However, fundamentally, in literature, the marks are strongly depending on 
the writer choice [29,30,32], but also on the editor [33,34]. A question can thus 
be raised about the relationship, if any, between an author and the use of 
punctuation marks, for defining his/her style. 

A few text studies seem to exist along these lines in the recent literature, i.e. 
having considered structures at the sentence level in english[l,7,8], in german 
[2], in chinese [8], in japanese [11], sometimes strangely neglecting the punc- 
tuation role as in [3,6]. In order to propose further studies on the matter, it 
is attempted here to discuss well known written texts. Moreover, as in [3,21] 
such considerations are extended to some translation of texts. 

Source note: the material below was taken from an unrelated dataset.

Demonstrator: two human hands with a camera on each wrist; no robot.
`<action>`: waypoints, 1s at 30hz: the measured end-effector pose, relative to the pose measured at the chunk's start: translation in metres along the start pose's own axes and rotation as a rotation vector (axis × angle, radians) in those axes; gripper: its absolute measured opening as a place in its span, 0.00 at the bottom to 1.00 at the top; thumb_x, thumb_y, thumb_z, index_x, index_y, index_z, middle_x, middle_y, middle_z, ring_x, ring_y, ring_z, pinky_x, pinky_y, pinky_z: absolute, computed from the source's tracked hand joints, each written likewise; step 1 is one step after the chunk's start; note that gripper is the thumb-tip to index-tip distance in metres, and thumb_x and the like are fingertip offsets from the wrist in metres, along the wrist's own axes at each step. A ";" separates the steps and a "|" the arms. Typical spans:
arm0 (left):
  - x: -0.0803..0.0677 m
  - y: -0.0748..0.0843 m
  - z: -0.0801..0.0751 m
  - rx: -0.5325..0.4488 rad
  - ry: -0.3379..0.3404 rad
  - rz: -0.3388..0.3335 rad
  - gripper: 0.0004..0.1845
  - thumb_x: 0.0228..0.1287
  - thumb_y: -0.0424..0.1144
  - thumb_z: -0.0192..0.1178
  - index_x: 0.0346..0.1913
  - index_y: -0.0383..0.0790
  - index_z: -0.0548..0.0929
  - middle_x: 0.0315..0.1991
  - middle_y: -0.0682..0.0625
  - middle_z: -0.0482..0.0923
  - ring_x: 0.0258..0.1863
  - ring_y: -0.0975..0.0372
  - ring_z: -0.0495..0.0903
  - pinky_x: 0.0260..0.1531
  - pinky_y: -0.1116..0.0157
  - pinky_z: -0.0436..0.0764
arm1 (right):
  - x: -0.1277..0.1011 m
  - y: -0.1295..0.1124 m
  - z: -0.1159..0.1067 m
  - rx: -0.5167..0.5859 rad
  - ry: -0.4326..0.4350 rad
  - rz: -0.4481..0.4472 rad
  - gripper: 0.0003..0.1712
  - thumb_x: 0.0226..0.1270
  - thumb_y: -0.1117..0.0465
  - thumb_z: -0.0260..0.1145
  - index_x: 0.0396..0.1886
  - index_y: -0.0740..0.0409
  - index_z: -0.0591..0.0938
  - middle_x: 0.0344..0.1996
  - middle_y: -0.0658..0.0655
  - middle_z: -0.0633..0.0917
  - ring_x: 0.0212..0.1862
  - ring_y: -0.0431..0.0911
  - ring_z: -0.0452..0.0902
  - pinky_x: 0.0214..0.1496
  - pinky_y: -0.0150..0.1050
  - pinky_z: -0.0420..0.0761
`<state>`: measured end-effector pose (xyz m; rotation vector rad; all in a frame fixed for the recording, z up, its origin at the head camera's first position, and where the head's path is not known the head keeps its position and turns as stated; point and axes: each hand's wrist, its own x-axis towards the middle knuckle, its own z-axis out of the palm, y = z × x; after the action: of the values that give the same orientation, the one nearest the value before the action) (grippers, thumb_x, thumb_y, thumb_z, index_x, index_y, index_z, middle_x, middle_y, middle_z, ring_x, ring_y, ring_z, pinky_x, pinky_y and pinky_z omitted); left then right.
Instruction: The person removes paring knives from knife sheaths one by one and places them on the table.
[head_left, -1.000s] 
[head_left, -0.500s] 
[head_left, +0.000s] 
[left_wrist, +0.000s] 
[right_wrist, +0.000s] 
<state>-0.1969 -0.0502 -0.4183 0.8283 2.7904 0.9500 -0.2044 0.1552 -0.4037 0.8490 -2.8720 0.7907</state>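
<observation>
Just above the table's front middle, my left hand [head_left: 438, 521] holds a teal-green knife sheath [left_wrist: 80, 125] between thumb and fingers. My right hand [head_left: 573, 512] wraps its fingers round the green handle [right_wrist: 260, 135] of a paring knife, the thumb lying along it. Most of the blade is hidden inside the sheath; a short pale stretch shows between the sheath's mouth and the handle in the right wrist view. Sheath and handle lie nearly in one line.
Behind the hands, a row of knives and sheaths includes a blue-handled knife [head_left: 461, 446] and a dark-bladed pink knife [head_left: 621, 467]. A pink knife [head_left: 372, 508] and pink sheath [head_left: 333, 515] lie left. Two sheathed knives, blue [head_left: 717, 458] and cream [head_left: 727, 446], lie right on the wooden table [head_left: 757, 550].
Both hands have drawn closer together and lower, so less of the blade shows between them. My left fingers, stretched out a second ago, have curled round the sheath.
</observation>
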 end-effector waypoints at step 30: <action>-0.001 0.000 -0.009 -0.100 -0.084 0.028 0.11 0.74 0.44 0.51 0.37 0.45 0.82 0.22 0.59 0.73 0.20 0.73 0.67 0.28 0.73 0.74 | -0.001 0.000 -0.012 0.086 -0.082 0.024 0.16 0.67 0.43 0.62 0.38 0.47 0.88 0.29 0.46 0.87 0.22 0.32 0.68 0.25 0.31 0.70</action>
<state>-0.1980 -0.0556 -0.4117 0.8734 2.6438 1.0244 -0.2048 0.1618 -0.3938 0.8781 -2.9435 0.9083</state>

The texts here below chosen are freely available from the web [35], i.e. Alice 
in wonderland (AWL) [36] and Through a looking glass (TLG) [37]. They are 
representative of a well known mathematician Lewis Caroll. Such a choice 
will allow one to discuss whether the differences between two single author 
english texts, having appeared at different times (1865 and 1871), contain 
different structures. The first text is also available in esperanto [38,39]. It 
seems in order to observe whether some style or structural change has been 
made between a text and its translation, thus whether the translation observes 
similar statistical rules as the original text from the punctuation point of view. 
Previous work on the english AWL version should be here mentioned [24]. 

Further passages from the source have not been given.